> WHAT THIS TASK INVOLVES
Within the data that follows, set down exactly the lines from the one containing "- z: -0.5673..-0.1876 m" through the one containing "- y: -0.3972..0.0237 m", both ends included.

Start of SUPPLIED RECORDS

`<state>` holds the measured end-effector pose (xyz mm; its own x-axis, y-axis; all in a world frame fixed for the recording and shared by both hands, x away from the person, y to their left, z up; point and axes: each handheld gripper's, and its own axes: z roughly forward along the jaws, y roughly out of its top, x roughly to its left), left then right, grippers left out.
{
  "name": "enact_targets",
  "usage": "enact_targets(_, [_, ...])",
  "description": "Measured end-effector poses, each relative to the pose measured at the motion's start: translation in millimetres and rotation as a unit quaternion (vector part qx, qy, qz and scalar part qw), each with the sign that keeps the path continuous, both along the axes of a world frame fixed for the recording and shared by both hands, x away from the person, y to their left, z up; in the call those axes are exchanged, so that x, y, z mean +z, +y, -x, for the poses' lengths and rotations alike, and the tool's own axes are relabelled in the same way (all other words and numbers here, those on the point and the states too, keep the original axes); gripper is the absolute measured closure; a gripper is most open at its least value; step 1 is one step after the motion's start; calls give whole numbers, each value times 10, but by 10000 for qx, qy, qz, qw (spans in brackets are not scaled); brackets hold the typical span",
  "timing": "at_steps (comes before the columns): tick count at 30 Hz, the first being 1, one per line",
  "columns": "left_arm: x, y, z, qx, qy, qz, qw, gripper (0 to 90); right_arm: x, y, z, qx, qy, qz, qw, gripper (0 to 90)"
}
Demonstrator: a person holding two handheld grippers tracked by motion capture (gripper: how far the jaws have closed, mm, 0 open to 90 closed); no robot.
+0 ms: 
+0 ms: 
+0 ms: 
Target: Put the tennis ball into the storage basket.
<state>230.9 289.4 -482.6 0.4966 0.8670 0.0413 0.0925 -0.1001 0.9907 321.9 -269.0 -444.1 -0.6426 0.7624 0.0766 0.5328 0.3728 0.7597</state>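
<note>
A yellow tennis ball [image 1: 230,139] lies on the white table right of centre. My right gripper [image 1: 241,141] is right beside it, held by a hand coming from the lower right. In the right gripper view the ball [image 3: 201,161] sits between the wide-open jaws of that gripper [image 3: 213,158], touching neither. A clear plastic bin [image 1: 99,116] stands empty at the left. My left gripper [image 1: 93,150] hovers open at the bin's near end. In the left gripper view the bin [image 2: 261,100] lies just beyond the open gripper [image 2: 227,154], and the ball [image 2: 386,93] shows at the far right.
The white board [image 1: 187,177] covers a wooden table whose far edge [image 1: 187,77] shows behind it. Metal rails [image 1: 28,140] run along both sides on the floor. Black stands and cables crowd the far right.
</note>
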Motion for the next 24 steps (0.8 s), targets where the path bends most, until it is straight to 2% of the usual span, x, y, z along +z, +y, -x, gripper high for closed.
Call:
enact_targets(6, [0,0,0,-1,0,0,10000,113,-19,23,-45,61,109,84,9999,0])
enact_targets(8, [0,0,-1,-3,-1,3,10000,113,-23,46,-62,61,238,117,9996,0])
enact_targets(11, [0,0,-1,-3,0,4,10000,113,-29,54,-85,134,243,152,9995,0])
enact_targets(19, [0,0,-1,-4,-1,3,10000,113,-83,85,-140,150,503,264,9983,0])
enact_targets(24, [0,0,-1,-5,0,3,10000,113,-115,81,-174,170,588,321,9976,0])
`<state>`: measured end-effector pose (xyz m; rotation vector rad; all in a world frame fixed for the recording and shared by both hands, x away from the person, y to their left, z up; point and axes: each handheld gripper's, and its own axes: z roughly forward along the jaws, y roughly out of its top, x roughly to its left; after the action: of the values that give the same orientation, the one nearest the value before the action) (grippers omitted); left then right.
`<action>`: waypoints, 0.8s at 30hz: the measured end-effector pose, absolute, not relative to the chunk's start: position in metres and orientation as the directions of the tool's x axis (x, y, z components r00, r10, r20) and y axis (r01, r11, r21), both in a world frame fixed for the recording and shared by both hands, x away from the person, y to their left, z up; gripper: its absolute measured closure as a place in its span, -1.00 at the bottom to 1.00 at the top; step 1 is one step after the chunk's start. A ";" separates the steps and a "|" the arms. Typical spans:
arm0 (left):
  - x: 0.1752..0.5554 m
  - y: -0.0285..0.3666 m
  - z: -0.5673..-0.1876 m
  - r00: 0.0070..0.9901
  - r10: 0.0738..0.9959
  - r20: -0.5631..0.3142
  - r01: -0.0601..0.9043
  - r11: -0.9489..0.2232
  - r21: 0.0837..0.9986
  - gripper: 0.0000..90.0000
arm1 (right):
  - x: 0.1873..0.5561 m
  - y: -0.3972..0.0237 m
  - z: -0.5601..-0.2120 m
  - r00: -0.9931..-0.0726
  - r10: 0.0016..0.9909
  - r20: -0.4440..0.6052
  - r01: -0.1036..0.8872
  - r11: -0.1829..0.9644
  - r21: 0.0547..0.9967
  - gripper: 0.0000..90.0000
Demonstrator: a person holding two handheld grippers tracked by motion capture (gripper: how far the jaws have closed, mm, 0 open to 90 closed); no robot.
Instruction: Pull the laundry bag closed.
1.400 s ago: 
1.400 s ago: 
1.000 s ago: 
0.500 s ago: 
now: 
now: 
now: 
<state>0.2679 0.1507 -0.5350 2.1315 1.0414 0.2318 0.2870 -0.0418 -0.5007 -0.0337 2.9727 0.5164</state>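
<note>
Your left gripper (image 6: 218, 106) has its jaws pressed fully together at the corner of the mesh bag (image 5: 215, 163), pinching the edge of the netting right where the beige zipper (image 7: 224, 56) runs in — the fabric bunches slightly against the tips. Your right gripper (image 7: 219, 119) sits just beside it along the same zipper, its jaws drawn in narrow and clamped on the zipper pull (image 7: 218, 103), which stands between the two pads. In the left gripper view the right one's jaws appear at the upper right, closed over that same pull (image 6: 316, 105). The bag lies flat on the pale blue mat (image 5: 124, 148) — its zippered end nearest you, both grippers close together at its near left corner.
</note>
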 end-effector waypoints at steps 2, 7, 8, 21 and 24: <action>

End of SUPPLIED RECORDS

> RESULT OF THIS TASK
  - z: -0.5673..-0.1876 m
  - r00: 0.0070..0.9901
  - r10: 0.0738..0.9959
  - r20: -0.5631..0.3142
  - r01: -0.0601..0.9043
  - r11: -0.9489..0.2232
  - r21: 0.0837..0.9986
  - gripper: 0.0000..90.0000
arm1 (right):
  - x: 0.1873..0.5561 m
  - y: -0.3972..0.0237 m

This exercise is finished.